▶ [Task details] Of the lines below, report only those that contain "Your".

▶ [Material for the task]
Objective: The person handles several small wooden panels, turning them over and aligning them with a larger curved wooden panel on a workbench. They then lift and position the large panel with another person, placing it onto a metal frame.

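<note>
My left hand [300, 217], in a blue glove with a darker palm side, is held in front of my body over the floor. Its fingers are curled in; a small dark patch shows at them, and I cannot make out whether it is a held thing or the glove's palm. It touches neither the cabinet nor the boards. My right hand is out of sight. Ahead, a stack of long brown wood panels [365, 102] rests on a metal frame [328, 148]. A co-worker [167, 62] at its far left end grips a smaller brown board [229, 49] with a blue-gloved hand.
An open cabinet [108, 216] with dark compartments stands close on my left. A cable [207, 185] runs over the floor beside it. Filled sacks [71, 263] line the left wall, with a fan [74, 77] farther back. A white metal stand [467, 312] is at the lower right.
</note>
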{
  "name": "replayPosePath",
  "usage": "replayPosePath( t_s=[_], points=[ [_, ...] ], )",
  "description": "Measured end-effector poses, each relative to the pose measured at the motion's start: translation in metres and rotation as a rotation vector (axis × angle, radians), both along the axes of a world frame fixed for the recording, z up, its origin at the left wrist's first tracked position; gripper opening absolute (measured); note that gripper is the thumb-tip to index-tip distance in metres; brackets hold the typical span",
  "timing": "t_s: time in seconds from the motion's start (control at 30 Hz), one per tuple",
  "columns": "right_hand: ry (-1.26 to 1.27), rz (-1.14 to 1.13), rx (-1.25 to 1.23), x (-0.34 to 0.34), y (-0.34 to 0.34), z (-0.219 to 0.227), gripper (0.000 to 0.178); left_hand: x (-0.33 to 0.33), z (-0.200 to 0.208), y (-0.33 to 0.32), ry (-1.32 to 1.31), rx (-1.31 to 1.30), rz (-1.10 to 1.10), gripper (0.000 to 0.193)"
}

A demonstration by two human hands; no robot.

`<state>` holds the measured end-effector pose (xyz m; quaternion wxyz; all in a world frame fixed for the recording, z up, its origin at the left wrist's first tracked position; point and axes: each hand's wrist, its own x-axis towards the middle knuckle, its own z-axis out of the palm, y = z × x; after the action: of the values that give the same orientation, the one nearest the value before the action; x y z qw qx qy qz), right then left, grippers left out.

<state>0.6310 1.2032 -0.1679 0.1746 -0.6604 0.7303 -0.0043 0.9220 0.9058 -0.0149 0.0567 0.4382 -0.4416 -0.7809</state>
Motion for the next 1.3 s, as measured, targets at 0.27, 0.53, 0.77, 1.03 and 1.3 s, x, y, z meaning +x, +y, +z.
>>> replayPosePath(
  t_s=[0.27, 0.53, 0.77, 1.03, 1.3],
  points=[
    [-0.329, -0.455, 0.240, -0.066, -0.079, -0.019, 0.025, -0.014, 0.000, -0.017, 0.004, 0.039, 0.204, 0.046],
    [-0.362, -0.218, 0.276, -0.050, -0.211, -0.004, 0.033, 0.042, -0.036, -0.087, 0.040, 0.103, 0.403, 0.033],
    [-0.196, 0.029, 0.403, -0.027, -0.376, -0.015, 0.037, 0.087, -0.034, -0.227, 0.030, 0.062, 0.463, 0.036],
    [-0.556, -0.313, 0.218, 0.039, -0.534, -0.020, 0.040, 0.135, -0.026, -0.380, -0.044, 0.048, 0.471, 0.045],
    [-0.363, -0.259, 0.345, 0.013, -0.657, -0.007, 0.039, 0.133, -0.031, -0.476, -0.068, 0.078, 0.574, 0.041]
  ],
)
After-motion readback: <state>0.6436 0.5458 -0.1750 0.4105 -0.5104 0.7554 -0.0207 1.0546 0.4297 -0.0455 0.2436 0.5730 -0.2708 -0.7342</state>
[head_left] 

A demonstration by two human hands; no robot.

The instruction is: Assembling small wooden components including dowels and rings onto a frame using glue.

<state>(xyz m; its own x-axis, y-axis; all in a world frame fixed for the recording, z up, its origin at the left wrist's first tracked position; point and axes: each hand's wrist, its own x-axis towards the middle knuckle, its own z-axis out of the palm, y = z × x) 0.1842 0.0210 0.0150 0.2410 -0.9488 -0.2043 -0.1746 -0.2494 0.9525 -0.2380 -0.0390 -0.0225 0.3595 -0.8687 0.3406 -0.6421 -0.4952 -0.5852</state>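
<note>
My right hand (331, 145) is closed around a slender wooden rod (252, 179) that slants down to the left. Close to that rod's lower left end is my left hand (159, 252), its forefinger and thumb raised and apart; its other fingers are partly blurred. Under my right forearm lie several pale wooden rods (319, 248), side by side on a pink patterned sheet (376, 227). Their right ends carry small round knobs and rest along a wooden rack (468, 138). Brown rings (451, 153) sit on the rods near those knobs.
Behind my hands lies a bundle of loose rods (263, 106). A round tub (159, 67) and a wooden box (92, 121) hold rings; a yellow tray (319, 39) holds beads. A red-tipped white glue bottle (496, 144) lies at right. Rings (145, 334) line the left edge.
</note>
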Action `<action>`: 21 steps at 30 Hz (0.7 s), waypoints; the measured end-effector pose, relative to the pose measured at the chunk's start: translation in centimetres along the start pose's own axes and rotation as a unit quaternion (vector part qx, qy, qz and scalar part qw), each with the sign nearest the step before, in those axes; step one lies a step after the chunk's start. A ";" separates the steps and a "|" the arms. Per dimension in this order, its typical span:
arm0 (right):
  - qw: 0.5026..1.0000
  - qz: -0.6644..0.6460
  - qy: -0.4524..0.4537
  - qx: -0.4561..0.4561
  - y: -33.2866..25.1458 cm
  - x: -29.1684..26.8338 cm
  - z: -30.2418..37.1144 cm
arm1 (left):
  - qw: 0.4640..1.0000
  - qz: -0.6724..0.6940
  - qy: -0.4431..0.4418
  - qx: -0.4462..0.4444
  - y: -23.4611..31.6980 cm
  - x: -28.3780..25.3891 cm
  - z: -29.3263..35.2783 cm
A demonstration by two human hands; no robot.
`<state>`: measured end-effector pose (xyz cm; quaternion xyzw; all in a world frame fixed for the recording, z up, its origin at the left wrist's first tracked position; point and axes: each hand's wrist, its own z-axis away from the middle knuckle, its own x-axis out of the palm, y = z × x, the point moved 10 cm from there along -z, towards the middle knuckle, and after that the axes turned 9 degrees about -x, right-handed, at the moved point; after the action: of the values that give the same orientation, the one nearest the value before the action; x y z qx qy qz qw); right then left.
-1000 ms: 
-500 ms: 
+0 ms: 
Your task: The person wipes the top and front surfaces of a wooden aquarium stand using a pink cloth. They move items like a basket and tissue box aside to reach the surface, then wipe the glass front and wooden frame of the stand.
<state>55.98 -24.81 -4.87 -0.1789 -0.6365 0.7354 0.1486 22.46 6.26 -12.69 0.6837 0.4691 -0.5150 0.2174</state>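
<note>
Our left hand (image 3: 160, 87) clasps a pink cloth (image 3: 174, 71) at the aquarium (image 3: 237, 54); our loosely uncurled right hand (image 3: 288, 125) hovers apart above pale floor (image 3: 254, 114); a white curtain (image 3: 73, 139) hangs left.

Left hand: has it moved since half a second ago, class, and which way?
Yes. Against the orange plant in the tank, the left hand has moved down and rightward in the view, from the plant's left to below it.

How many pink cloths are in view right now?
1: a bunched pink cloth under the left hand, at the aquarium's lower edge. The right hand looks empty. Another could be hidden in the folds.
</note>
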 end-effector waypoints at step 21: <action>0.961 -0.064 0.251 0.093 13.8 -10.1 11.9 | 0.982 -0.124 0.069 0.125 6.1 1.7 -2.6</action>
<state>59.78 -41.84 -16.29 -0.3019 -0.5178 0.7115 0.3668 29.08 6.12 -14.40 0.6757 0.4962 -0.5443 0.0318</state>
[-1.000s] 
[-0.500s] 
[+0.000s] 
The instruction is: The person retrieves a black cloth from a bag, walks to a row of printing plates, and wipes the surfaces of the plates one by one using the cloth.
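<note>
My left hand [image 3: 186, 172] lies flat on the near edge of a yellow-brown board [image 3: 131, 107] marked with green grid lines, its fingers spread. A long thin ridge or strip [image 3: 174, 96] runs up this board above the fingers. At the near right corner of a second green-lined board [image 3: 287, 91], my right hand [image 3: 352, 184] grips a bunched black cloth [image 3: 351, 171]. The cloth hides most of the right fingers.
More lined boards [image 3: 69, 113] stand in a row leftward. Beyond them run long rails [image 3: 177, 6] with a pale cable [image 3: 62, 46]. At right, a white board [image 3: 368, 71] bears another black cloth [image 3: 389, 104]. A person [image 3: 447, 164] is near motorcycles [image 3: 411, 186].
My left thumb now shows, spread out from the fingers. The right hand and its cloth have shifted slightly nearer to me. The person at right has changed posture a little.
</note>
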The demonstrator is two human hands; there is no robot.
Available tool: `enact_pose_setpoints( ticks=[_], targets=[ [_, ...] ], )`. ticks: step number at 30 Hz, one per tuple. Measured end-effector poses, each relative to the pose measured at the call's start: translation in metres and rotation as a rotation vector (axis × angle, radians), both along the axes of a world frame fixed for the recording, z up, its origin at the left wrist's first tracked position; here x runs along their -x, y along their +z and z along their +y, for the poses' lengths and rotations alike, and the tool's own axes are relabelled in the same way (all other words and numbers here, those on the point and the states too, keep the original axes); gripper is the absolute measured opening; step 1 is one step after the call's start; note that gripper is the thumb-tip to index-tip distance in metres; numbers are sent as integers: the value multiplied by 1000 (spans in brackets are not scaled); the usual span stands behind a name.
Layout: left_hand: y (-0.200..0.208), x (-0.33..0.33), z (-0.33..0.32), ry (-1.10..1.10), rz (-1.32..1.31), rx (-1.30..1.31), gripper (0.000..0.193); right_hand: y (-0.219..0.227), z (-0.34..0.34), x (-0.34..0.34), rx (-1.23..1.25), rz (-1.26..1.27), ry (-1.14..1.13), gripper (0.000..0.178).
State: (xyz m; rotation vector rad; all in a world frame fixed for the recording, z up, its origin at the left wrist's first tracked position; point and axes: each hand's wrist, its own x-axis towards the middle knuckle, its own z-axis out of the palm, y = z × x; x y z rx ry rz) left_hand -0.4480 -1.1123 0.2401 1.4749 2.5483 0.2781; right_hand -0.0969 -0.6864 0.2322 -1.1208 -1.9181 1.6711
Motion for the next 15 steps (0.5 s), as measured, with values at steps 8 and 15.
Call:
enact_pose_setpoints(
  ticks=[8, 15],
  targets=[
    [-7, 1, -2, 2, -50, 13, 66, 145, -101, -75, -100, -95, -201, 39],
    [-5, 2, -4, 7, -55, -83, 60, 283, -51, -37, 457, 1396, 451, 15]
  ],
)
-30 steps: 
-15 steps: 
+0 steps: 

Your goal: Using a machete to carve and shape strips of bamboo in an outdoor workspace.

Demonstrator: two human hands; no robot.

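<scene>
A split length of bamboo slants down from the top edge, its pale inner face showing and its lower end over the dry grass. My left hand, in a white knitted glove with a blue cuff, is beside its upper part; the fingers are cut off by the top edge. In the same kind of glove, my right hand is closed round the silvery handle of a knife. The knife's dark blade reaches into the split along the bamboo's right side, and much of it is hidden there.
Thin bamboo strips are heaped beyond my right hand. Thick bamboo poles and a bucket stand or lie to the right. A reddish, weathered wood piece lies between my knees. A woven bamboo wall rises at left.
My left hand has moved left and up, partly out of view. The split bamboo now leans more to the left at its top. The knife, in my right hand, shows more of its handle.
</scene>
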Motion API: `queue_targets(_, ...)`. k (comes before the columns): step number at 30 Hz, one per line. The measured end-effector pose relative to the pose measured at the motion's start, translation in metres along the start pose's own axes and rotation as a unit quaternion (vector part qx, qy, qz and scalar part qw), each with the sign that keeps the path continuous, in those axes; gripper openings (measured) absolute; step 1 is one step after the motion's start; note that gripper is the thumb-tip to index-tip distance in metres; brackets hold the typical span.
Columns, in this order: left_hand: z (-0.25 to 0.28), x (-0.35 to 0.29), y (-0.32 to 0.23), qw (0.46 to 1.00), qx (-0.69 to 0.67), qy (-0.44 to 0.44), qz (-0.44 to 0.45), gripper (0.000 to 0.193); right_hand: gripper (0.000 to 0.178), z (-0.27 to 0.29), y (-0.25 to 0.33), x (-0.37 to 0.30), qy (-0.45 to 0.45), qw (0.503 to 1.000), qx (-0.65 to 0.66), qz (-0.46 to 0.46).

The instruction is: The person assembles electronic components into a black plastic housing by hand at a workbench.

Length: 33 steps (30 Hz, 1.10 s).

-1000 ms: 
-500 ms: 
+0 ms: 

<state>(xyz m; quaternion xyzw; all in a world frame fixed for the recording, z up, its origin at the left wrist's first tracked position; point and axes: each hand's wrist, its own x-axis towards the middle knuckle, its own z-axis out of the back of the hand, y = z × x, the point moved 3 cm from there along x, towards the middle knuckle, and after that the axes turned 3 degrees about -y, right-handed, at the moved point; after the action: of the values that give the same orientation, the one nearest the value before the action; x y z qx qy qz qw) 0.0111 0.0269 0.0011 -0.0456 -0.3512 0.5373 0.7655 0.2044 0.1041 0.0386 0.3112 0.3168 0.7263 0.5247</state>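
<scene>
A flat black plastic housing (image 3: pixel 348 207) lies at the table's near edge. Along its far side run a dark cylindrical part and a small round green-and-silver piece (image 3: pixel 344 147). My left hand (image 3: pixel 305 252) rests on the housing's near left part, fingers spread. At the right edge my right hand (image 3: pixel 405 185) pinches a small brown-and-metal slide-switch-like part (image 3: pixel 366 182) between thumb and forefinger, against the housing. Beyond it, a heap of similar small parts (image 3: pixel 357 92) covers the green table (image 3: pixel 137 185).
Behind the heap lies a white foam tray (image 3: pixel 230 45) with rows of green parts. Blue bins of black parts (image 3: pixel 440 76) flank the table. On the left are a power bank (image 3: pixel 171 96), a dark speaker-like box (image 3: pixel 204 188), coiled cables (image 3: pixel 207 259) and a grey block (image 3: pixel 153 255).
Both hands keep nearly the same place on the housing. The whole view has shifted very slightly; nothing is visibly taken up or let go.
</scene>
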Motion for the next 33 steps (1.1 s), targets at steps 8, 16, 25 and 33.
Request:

▶ [Solution to this problem]
Your task: The person wipes the top and front surfaces of a wooden aquarium stand using a pink cloth. They move items like a basket and tissue box aside to reach the surface, then wipe the glass front and wooden frame of the stand.
Your goal: Using a machete to carve and shape strips of bamboo in an outdoor workspace.

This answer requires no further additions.